Parti de São Paulo com destino a Madrid no dia 12 de maio de 2015. Cheguei a Madrid no dia 13 e peguei neste mesmo dia um trem com destino a Pamplona onde dormi. Dali mesmo parti no dia 14, de ônibus, para Saint-Jean-Pied-de-Port (SJPP) cidade que fica na França, divisa com Espanha aos pés dos Pirineus. Parti no dia 15 para a caminhada que estava programada para ser feita em 33 dias mas acabei fazendo em 29 dias. Cheguei em Santiago de Compostela no dia 13 de Junho de 2015. Fiquei os 3 dias que me sobraram descansando. No dia 16  tomei um trem com destino a Madrid para o embarque para o Brasil e cheguei à São Paulo no dia 17 de junho de 2015.
2) No momento do primeiro passo, o que você viu na sua cabeça? Quais eram os primeiros pensamentos? 
Nunca me esquecerei desses primeiros passos e me emociono ao relembrar. Eu estava sozinha e chorei muito. Era um choro misturado com um turbilhão de sentimentos. Enfim eu havia colocado meus pés no Caminho de Santiago de Compostela. Rezei e pedi a Deus que me desse sabedoria para passar por tudo que o Caminho reservava para mim e para que fosse iluminado.
3) Como estava o tempo e condições climáticas para os primeiros dias? Pegou chuva? Como se acostumou com o clima da região?
Sai de SJPP para subir e atravessar a cadeia de montanhas dos Pireneus que faz parte da primeira etapa. Eram 9 graus e debaixo de chuva, mas lá em cima a sensação térmica era era de 2 graus aproximadamente. Eu nunca havia sentido tanto frio em toda minha vida. Com o agravante de ventos fortíssimos ao ponto de chegar a empurrar o meu corpo. Chuva de granizo e muita neblina. Eu sabia que corria o risco de pegar frio lá em cima mas não estava preparada para tanto. Não levei luvas e eu tinha a sensação que minhas mãos fossem quebrar. Foi um dia duro e depois dele qualquer dificuldade climática pelo caminho não seria nada.
4) No dia a dia como eram suas refeições e onde descansava? Alguma curiosidade sobre alimentação e hospedagem? 

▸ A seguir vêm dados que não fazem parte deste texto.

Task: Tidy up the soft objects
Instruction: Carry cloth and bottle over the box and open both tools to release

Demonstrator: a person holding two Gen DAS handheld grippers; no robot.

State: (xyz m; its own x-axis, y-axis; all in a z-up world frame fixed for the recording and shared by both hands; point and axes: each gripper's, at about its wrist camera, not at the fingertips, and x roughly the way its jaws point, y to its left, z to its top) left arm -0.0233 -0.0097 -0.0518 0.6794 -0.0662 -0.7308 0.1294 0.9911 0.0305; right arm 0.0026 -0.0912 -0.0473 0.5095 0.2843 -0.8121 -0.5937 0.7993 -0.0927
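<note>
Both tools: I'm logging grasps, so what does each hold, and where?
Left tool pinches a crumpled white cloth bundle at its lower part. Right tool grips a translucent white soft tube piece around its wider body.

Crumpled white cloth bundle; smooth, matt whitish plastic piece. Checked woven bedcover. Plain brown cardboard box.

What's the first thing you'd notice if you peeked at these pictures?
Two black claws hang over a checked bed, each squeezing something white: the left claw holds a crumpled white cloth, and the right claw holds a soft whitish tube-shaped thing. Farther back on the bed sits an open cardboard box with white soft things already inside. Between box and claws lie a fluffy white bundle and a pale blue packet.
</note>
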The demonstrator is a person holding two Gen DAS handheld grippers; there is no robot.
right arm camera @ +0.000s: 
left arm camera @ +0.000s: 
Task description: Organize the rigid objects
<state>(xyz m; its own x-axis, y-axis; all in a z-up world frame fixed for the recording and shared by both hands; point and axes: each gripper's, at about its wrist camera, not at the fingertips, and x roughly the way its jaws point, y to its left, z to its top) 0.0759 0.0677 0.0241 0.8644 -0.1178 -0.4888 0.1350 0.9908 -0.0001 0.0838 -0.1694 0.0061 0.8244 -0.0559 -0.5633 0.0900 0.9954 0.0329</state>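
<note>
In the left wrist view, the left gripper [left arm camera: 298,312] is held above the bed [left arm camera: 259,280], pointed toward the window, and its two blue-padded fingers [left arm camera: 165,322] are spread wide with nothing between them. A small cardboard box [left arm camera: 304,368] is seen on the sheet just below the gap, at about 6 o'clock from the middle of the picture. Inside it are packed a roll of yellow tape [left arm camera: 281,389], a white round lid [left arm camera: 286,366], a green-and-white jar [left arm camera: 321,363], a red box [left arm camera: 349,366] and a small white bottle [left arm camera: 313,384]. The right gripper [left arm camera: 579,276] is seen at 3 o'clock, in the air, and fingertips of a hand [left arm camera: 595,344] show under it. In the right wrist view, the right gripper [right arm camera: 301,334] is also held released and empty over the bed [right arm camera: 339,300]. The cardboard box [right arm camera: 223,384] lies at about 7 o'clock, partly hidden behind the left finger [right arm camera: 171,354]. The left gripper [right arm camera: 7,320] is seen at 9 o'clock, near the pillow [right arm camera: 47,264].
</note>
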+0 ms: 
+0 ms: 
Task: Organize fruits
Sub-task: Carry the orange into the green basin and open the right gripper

Em todas as cidades em que o Caminho passa há albergue e menu só para Peregrinos. Bastava apresentar o Passaporte do Peregrino adquirido aqui na Associação para garantir essas “regalias” a preço justo. O menu do peregrino em restaurantes era completo (entrada, prato principal, sobremesa, água e vinho) muito rico em proteína e carboidrato. A maioria dos Albergues para peregrinos disponibilizavam uma cozinha equipada para aqueles que queriam se juntar a outros para cozinhar e esses jantares além de saírem mais baratos, eram os melhores pois era também a hora de confraternizar e dividir a experiência do dia com os outros. Durante a caminhada carregava lanches como pães, granola, frutas, chocolate e muita água. Levava somente o suficiente para o dia para não pesar a mochila.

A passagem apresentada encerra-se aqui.